**WHAT TO DO**
Exactly the lines from the first line of the listing through the line containing "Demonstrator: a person" should appear in the output, unchanged.

**RECORDED INFORMATION**
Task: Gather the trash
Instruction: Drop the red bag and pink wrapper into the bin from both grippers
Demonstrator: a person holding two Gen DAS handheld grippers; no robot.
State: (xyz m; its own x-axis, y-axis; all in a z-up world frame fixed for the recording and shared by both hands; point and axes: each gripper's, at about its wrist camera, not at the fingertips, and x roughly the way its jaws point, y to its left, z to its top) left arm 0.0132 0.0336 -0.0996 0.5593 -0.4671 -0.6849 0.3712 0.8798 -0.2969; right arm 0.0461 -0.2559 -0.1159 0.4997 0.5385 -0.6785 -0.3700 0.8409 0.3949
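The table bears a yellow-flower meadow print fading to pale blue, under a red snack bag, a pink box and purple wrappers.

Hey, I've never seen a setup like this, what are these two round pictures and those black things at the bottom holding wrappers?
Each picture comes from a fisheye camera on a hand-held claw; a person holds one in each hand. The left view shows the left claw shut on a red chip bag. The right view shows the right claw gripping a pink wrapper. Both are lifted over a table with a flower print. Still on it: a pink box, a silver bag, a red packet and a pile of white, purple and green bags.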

**ANSWER TO THIS TASK**
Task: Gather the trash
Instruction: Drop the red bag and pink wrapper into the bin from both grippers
Demonstrator: a person holding two Gen DAS handheld grippers; no robot.

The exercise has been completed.